Boris Johnson confirme qu’il n’est pas le plus prévisible des politiciens. Et tout indique qu’il prend ses décisions seul avec son principal collaborateur, Dominic Cummings. Celui qui fut son directeur de campagne pour la sortie de l’UE en 2016 aime les rezzous électoraux et les manières fortes. Il est déjà accusé de concentrer tous les pouvoirs. En fin de semaine dernière, la presse a fait état d’un sérieux accrochage entre Boris Johnson et son ministre des Finances, Sajid Javid.
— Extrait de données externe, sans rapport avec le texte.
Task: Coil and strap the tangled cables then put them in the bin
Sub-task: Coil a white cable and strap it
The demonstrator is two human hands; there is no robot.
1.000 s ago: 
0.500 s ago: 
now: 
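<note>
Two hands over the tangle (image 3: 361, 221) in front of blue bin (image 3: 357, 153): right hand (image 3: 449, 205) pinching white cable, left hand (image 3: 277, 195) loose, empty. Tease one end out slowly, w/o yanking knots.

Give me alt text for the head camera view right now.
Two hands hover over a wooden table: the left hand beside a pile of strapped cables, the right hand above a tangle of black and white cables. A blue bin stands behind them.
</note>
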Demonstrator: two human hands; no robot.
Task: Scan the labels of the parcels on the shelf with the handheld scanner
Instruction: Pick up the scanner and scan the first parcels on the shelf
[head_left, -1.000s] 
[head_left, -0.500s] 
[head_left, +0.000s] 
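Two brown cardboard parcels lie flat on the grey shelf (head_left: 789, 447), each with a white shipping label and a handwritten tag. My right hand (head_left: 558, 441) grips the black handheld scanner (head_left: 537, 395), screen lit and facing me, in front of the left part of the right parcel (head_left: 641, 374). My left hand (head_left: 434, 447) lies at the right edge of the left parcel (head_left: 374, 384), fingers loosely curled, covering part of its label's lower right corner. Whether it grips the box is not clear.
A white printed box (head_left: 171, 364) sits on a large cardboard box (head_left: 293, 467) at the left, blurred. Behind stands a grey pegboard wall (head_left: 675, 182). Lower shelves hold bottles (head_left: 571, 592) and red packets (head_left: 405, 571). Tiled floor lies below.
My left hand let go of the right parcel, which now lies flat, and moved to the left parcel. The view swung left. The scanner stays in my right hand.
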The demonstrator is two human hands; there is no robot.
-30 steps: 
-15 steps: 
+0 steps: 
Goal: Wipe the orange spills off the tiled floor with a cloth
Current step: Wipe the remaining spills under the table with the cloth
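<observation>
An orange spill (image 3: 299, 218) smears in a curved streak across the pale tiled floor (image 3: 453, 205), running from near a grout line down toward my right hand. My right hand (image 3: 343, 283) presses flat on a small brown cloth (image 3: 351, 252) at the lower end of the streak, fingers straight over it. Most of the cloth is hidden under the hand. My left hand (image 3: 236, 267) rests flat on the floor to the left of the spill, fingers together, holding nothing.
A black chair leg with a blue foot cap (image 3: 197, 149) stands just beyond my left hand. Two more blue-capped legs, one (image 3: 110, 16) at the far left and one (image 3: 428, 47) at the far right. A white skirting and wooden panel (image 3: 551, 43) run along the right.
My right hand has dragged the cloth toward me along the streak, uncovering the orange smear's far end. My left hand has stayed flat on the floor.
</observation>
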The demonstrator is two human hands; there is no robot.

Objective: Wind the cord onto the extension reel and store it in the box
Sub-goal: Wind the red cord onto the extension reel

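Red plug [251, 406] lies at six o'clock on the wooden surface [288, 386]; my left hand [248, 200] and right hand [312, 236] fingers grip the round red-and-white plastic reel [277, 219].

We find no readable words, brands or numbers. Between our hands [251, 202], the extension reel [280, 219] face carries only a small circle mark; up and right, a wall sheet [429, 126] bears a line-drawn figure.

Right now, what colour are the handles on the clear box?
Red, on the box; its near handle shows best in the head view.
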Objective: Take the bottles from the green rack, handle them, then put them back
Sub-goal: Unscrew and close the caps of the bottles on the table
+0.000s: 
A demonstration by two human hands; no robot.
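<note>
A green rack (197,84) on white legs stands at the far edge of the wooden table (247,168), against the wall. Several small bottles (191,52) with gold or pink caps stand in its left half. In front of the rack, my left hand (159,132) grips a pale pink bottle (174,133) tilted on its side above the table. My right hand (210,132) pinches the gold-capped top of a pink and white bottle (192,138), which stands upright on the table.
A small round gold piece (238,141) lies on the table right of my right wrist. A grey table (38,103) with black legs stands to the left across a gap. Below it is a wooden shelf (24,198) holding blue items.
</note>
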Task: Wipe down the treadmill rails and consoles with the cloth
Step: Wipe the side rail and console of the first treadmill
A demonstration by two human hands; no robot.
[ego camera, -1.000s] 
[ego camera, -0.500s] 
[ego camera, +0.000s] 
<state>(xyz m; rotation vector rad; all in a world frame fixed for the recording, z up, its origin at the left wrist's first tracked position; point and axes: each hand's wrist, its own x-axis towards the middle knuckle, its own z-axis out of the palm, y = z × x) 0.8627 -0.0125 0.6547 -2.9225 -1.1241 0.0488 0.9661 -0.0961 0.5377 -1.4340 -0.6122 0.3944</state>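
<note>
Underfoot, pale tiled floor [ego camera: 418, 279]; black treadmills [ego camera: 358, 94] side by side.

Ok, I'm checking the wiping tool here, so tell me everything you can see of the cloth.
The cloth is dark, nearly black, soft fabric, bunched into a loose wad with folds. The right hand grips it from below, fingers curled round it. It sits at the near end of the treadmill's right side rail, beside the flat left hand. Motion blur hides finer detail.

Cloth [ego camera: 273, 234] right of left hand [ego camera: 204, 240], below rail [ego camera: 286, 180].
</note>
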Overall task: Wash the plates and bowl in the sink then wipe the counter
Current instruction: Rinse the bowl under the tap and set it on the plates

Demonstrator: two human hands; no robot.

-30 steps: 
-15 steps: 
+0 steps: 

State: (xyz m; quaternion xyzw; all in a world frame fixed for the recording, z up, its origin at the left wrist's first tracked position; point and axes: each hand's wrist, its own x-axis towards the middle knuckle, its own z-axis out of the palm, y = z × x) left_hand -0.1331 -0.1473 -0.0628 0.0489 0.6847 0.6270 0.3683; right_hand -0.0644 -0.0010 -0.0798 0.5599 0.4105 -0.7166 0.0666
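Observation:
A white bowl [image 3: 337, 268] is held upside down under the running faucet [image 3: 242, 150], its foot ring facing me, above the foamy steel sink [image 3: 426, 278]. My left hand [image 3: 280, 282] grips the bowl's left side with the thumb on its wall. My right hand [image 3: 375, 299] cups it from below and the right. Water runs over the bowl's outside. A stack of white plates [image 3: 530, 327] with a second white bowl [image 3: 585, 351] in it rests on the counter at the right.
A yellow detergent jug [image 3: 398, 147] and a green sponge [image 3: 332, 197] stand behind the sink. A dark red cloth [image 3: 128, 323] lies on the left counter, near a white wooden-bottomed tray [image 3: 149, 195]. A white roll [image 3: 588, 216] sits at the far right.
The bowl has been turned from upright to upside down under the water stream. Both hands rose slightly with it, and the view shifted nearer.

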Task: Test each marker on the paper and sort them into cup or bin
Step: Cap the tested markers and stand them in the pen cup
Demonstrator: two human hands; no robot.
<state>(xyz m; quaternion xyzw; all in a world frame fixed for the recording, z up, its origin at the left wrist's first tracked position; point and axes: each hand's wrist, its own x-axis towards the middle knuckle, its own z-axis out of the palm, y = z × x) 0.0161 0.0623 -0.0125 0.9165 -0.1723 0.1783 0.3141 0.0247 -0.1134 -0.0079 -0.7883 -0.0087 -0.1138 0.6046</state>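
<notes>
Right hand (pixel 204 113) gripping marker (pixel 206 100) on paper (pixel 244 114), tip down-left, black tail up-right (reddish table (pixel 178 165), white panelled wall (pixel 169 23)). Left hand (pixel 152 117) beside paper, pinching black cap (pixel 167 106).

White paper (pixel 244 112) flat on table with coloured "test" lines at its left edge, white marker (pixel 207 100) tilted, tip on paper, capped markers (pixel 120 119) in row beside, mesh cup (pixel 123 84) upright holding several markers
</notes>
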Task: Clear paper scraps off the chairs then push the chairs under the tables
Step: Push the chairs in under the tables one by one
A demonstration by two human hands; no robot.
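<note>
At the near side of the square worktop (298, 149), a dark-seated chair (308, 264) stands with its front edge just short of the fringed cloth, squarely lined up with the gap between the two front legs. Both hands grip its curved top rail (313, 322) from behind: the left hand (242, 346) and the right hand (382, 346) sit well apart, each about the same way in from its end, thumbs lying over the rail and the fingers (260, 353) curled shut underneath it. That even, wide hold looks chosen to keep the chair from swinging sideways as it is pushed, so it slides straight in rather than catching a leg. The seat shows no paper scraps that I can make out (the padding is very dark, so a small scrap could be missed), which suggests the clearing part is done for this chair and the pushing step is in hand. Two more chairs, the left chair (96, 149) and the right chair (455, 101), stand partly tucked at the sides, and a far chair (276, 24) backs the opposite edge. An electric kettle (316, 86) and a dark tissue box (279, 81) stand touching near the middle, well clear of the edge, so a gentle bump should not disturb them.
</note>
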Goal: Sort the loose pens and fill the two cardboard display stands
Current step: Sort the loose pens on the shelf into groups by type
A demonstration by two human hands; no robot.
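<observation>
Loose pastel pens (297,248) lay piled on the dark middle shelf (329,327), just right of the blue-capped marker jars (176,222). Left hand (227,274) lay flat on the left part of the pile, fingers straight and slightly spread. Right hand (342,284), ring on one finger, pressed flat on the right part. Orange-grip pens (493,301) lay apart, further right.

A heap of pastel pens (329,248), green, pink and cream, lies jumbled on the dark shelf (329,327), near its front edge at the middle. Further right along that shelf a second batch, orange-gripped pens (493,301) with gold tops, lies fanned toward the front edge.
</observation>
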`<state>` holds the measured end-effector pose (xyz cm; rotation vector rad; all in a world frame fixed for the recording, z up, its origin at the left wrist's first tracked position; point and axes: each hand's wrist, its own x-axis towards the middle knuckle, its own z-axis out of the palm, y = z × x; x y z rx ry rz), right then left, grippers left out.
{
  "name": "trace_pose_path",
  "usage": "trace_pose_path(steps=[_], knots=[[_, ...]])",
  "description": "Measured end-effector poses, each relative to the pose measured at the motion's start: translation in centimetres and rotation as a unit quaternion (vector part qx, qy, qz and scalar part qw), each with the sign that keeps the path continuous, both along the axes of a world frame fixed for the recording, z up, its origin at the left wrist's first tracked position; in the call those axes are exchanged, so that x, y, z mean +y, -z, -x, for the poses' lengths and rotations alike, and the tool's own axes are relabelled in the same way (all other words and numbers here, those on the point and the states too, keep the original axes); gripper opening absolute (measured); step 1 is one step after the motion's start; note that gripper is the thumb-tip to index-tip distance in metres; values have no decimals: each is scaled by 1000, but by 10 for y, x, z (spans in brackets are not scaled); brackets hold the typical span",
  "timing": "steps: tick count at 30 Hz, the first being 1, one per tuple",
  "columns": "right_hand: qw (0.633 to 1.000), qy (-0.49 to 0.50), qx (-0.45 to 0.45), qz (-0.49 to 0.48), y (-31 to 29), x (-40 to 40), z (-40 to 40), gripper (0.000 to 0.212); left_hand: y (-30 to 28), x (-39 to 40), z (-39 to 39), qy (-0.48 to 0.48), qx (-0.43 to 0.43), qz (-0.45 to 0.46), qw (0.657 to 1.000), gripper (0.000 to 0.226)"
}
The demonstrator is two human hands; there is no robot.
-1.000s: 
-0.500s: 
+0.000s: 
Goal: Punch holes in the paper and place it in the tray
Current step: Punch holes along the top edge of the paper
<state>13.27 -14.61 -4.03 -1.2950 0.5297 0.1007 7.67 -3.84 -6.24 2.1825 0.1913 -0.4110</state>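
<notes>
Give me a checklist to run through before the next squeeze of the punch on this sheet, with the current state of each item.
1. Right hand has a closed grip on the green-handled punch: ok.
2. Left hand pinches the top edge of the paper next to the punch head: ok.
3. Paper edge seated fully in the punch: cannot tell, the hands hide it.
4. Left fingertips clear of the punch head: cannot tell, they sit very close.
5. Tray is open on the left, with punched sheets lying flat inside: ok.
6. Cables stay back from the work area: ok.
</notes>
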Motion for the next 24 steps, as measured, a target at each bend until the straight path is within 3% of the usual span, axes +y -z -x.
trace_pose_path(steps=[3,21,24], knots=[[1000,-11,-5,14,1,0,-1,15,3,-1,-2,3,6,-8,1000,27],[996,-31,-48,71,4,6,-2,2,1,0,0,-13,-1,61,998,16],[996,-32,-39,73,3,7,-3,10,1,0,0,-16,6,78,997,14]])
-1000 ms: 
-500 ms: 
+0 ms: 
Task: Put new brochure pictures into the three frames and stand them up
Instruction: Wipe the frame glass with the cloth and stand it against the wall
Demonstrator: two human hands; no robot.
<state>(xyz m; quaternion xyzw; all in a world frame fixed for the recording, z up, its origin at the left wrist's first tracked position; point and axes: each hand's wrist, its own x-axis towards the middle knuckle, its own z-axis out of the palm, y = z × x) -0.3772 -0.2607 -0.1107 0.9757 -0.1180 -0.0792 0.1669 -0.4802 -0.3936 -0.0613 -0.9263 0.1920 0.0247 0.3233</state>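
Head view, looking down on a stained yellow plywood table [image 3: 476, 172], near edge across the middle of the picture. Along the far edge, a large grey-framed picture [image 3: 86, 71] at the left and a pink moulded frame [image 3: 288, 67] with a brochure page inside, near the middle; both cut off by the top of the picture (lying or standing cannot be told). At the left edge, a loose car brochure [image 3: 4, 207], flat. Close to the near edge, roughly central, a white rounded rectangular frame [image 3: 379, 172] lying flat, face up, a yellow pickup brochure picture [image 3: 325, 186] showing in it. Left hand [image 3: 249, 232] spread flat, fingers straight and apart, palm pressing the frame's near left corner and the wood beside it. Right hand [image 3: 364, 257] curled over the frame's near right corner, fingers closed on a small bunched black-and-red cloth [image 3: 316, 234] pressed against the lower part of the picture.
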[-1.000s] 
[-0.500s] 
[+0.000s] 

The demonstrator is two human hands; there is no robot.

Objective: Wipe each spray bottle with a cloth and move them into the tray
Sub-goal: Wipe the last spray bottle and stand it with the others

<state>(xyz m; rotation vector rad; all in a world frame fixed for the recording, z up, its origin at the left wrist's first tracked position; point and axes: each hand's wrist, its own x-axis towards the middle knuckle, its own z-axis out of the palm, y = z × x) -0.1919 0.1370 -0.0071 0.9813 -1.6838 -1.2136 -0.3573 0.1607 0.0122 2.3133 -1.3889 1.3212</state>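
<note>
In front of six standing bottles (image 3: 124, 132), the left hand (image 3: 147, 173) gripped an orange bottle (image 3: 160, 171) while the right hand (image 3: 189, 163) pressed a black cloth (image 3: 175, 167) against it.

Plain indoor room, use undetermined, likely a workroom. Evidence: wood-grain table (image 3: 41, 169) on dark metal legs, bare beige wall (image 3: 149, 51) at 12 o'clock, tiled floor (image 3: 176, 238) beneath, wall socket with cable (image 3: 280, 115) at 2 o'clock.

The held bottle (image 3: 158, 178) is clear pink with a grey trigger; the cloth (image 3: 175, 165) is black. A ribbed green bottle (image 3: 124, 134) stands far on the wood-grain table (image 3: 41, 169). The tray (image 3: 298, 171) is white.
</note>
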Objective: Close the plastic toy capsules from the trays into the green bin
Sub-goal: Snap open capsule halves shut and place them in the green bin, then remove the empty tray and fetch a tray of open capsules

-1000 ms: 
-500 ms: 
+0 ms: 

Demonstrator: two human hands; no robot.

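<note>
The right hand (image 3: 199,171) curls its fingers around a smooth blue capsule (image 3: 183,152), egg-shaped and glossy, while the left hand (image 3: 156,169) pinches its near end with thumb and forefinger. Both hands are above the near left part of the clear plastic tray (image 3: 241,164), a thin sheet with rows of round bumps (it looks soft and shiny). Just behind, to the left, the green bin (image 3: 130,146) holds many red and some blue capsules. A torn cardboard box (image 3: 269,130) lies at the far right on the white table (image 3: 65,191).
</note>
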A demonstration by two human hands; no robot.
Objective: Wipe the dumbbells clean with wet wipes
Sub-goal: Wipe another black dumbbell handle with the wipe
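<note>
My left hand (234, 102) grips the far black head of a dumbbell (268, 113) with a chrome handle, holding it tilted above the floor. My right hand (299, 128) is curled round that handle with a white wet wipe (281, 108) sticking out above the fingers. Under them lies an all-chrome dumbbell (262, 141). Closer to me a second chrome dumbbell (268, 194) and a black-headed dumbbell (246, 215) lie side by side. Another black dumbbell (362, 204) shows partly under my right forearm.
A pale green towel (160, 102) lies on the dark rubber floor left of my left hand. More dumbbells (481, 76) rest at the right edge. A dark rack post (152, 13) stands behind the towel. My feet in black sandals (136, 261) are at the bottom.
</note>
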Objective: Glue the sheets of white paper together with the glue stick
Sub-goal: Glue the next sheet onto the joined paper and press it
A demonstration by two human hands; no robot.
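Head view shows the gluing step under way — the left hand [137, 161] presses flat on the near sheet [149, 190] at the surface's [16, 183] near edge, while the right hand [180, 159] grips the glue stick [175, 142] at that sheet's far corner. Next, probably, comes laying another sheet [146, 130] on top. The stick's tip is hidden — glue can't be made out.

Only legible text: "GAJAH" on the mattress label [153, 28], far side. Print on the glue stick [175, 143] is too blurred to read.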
Ce dernier aurait été furieux que Cummings vire manu militari l’une de ses plus proches collaboratrices, sous prétexte qu’elle aurait gardé des liens avec son ex-chef, le frondeur Philip Hammond.

Dans l’offensive éclair qu’il a lancée contre ses adversaires, Boris Johnson estime avoir deux atouts. D’abord le triste spectacle offert par le Parlement ces trois dernières années, incapable notamment de voter un accord sur le Brexit. Pour sortir de la paralysie, le premier ministre estime qu’il faut donner un coup de pied dans la fourmilière, au risque d’accentuer le chaos si la méthode échoue. Mais il se défend de toute désinvolture démocratique. L’autre «chance» de Boris Johnson, ce serait la personnalité de Jeremy Corbyn. La perspective de le voir arriver au pouvoir pourrait calmer les ardeurs frondeuses de ses adversaires.

Est-ce pour détendre un peu cette lourde atmosphère et humaniser l’image d’un premier ministre facilement présenté comme brutal? Au milieu de cette dramaturgie politique, une drôle d’annonce a été faite hier. Boris Johnson et sa compagne Carrie Symonds ont annoncé hier qu’ils venaient d’adopter un petit chiot abandonné de quinze semaines… Des images touchantes à souhait ont été diffusées. Il reste à savoir quelle relation «Dilyn» entretiendra avec Larry, le célèbre chat qui règne sur 10, Downing Street. Et quel destin européen aura le jeune canidé.